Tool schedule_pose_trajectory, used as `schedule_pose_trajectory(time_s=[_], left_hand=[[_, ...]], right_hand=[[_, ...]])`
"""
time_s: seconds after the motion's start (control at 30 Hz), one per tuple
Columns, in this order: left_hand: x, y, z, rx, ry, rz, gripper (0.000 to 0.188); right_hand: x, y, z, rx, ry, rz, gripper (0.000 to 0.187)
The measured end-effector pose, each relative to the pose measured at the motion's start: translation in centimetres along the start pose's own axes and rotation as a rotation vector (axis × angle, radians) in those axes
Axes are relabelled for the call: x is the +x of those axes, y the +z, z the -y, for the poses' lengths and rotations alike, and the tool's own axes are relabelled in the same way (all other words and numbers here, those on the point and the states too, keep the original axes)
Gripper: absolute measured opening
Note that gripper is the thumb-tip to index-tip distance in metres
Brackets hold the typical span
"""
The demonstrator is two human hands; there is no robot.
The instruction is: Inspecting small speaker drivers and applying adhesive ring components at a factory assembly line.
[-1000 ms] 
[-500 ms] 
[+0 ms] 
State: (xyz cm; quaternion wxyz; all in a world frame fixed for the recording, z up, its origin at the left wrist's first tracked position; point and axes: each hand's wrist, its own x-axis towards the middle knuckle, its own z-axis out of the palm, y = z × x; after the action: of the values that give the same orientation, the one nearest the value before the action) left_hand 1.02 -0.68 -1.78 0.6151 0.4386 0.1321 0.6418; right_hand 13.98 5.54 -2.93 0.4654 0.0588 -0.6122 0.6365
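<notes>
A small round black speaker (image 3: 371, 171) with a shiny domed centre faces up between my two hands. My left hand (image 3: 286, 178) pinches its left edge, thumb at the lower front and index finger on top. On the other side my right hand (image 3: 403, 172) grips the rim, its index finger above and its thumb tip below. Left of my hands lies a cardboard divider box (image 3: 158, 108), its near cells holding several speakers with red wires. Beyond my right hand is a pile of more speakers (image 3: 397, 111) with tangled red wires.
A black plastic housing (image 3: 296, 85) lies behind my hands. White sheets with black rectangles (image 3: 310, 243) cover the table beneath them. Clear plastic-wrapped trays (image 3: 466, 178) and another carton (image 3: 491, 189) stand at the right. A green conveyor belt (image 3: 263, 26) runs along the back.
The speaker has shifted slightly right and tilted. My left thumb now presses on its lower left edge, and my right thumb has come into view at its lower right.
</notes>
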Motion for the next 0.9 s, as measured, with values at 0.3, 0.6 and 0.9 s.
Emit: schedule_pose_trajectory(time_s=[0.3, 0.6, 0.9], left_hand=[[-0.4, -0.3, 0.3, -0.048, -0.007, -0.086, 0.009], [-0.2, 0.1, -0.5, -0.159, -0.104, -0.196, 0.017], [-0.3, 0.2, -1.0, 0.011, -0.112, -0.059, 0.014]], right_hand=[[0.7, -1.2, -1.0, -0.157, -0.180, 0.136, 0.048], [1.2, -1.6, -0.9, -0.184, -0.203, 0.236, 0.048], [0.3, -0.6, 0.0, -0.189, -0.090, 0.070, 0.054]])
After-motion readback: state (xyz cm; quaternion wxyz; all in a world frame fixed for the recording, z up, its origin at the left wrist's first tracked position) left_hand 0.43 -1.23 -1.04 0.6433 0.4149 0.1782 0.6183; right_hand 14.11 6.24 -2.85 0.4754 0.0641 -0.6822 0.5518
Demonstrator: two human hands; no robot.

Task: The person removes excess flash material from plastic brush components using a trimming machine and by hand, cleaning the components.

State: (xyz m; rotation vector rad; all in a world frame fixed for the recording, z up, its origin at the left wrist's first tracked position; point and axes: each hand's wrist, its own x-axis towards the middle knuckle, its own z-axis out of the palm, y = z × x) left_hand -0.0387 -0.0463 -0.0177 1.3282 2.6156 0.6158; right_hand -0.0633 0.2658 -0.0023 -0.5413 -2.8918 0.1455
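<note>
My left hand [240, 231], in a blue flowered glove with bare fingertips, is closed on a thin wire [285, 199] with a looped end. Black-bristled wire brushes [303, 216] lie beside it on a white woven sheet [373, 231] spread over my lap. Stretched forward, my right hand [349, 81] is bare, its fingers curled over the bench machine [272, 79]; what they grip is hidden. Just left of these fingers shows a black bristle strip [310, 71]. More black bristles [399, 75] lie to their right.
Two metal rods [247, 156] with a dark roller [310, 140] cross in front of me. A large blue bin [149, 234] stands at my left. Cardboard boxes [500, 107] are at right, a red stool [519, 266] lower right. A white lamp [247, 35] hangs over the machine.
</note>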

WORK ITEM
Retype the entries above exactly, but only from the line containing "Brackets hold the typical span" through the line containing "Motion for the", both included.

RESPONSE TO THIS EXERCISE
Brackets hold the typical span
"""
The demonstrator is two human hands; there is no robot.
The instruction is: Inspecting small speaker drivers and applying adhesive ring components at a factory assembly line.
[-1000 ms] 
[-500 ms] 
[+0 ms] 
State: (xyz cm; quaternion wxyz; all in a world frame fixed for the recording, z up, its origin at the left wrist's first tracked position; point and axes: each hand's wrist, its own x-axis towards the middle knuckle, its own z-axis out of the palm, y = z × x; after the action: of the values that give the same orientation, the one nearest the value before the action) left_hand 1.02 -0.68 -1.78 0.6151 0.4386 0.1321 0.6418; right_hand 13.98 5.54 -2.93 0.4654 0.0588 -0.6122 0.6365
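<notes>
A small round black speaker (image 3: 371, 171) with a shiny domed centre faces up between my two hands. My left hand (image 3: 286, 178) pinches its left edge, thumb at the lower front and index finger on top. On the other side my right hand (image 3: 403, 172) grips the rim, its index finger above and its thumb tip below. Left of my hands lies a cardboard divider box (image 3: 158, 108), its near cells holding several speakers with red wires. Beyond my right hand is a pile of more speakers (image 3: 397, 111) with tangled red wires.
A black plastic housing (image 3: 296, 85) lies behind my hands. White sheets with black rectangles (image 3: 310, 243) cover the table beneath them. Clear plastic-wrapped trays (image 3: 466, 178) and another carton (image 3: 491, 189) stand at the right. A green conveyor belt (image 3: 263, 26) runs along the back.
The speaker has shifted slightly right and tilted. My left thumb now presses on its lower left edge, and my right thumb has come into view at its lower right.
</notes>
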Motion for the next 0.9 s, as measured, with values at 0.3, 0.6 and 0.9 s.

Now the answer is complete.